• What is needed:
Begin at the line below that has "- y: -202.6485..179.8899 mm". Stop after the line that has "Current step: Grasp", repeating each line exactly and leaving out the pictures.
┄┄┄┄┄┄
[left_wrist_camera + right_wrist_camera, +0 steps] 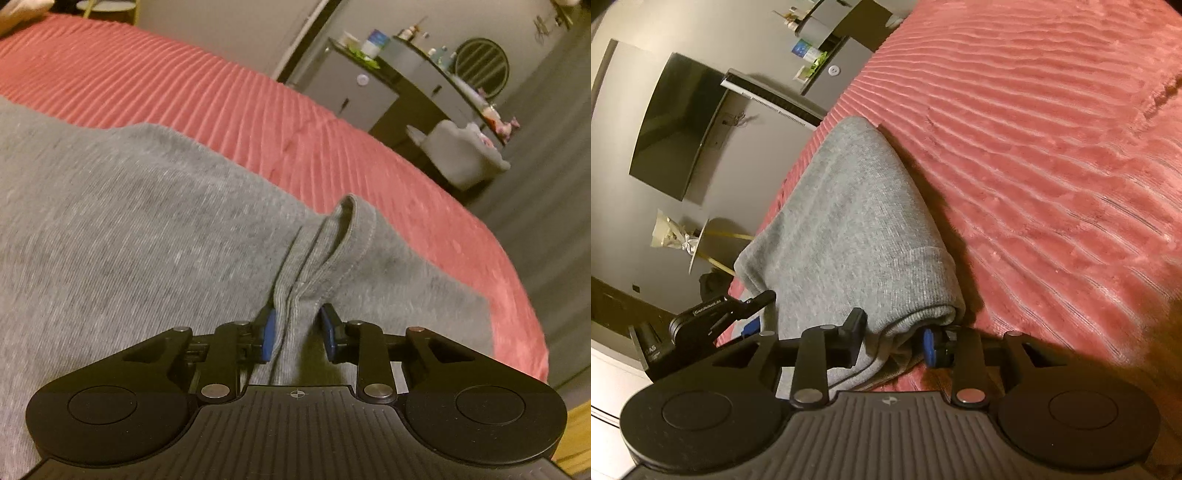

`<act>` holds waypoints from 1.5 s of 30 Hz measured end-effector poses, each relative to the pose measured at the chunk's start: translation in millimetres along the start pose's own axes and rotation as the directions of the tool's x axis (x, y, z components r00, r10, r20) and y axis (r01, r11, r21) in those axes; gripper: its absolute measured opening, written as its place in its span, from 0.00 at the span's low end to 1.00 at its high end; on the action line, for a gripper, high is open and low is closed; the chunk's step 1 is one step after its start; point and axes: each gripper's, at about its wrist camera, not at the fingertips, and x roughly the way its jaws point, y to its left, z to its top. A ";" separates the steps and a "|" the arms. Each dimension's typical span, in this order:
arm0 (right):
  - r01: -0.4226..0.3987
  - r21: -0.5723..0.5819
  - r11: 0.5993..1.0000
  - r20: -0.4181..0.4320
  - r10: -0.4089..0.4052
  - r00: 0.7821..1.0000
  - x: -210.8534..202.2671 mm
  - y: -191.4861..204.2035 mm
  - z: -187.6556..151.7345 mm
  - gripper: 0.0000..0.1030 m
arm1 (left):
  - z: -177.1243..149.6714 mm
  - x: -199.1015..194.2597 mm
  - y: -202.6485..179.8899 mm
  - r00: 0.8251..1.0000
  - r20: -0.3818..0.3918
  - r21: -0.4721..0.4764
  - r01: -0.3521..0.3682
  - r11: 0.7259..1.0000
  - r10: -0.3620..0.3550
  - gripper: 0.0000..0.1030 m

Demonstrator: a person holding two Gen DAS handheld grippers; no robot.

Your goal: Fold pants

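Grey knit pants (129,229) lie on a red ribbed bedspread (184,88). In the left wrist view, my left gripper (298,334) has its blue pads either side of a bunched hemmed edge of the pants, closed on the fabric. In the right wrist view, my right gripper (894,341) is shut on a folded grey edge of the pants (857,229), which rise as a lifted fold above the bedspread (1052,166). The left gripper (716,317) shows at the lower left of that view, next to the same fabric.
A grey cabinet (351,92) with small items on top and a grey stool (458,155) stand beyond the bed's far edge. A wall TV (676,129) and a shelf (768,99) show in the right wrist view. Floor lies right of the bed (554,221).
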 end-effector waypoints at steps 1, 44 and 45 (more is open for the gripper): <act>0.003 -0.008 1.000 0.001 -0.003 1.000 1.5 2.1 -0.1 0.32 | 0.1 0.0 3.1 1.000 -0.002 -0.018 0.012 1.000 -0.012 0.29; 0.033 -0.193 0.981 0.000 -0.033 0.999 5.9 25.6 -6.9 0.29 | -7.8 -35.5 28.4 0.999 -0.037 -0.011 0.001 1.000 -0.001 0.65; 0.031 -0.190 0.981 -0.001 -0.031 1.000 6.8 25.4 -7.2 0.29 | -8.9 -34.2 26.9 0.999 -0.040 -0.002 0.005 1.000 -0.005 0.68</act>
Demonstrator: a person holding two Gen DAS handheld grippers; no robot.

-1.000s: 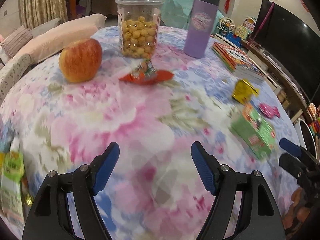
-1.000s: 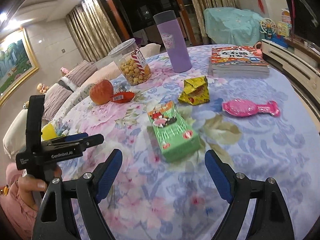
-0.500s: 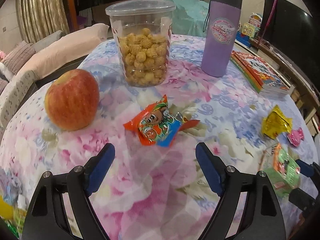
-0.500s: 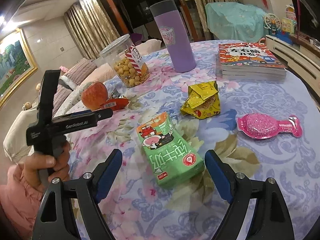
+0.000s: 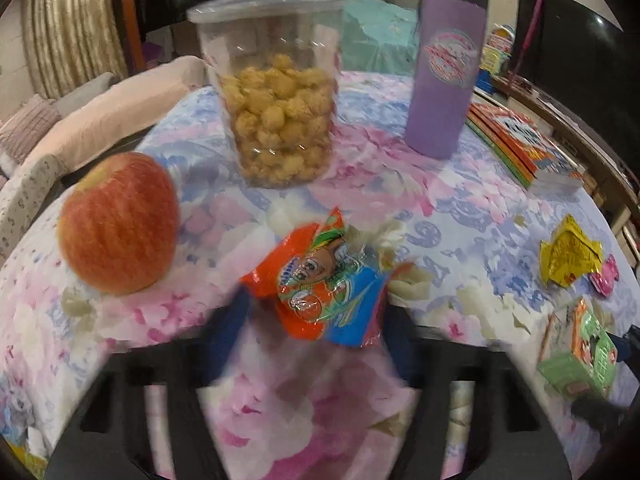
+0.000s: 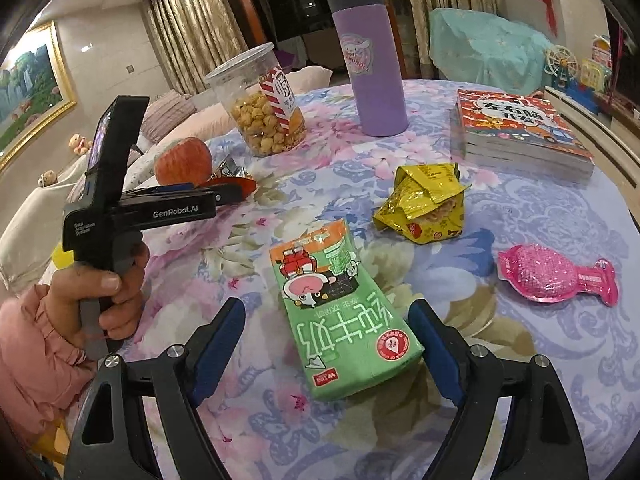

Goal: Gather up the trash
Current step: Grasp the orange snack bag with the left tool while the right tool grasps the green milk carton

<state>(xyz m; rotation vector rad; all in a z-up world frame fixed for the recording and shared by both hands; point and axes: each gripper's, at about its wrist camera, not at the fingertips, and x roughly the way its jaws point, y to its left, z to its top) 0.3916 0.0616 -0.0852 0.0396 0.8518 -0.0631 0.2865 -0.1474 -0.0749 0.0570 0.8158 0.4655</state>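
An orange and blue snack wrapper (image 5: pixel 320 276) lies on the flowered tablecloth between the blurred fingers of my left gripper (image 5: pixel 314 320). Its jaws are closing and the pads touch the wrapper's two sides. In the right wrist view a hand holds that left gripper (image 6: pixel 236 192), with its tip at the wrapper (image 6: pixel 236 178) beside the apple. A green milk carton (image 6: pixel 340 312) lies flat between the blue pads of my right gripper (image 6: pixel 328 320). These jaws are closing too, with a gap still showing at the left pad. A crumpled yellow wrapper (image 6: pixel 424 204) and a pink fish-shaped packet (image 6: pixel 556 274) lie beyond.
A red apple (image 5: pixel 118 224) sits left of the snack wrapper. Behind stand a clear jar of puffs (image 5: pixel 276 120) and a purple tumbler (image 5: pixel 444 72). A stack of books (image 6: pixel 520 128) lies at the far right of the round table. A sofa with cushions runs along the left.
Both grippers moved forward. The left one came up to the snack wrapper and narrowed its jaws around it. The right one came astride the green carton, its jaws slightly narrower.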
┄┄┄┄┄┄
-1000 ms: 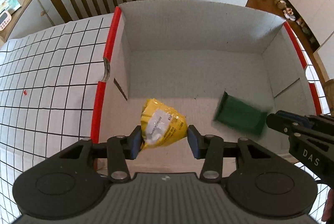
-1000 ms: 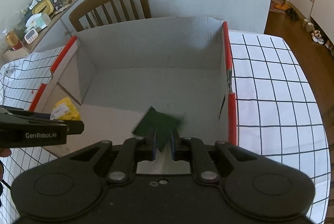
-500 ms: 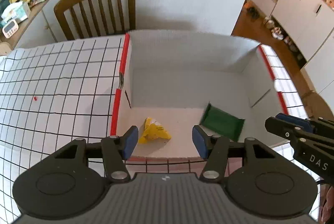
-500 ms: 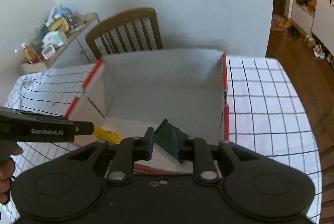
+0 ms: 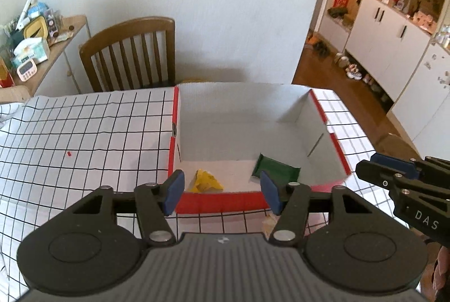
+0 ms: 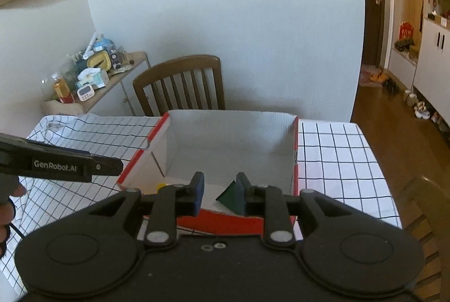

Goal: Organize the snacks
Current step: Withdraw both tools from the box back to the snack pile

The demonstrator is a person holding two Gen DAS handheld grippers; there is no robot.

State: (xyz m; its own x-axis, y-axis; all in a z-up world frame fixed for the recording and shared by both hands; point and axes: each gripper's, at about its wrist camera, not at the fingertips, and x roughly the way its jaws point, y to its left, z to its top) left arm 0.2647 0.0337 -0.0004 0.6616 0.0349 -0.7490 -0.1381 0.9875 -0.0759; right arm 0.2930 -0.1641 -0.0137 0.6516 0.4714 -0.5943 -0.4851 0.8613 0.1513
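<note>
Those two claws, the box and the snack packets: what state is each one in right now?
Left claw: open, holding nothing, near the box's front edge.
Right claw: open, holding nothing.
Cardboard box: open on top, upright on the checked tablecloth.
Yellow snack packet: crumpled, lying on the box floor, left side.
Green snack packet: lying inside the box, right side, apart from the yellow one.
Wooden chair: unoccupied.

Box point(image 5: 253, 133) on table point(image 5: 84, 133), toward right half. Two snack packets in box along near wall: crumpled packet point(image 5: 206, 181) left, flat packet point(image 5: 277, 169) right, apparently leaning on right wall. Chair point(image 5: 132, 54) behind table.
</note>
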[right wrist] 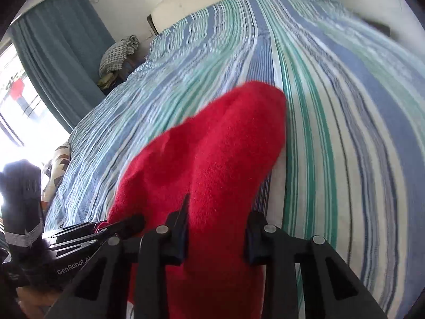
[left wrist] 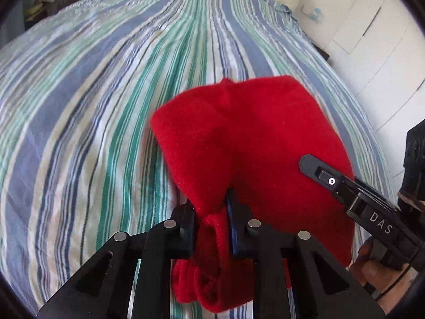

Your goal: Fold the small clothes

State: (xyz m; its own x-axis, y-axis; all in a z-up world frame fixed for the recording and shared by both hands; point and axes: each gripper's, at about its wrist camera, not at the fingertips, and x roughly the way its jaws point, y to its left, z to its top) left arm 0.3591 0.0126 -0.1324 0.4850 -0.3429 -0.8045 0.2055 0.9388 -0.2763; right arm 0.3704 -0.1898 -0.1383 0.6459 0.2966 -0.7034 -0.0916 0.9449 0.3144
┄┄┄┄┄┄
• Solution for this problem:
  - y: -202.6485..179.8899 mm
  - r00: 0.8251..1.0000
  - r20: -0.3818..0.3918
  - r21: -0.4721..0.4764
  - r01: -0.3521..0.3682
  - r11: 0.7259..1.0000
  - r10: -0.3620..0.3550
  - gripper: 0.0000..0.1030 m

Demonstrator: a person holding two Gen DAS handheld grippers; no robot.

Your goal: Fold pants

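Grey knit pants (129,229) lie on a red ribbed bedspread (184,88). In the left wrist view, my left gripper (298,334) has its blue pads either side of a bunched hemmed edge of the pants, closed on the fabric. In the right wrist view, my right gripper (894,341) is shut on a folded grey edge of the pants (857,229), which rise as a lifted fold above the bedspread (1052,166). The left gripper (716,317) shows at the lower left of that view, next to the same fabric.
A grey cabinet (351,92) with small items on top and a grey stool (458,155) stand beyond the bed's far edge. A wall TV (676,129) and a shelf (768,99) show in the right wrist view. Floor lies right of the bed (554,221).
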 end-effector waypoints at steps 1, 44 and 45 (more is open for the gripper): <act>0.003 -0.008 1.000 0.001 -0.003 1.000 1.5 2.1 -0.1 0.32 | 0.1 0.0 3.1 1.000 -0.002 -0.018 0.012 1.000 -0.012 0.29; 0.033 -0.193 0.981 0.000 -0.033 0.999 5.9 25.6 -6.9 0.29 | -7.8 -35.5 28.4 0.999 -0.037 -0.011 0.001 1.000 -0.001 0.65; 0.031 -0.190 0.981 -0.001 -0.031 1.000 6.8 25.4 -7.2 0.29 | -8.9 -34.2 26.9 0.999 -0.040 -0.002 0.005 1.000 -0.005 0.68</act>
Demonstrator: a person holding two Gen DAS handheld grippers; no robot.

-1.000s: 
-1.000s: 
-0.500s: 
-0.500s: 
+0.000s: 
+0.000s: 

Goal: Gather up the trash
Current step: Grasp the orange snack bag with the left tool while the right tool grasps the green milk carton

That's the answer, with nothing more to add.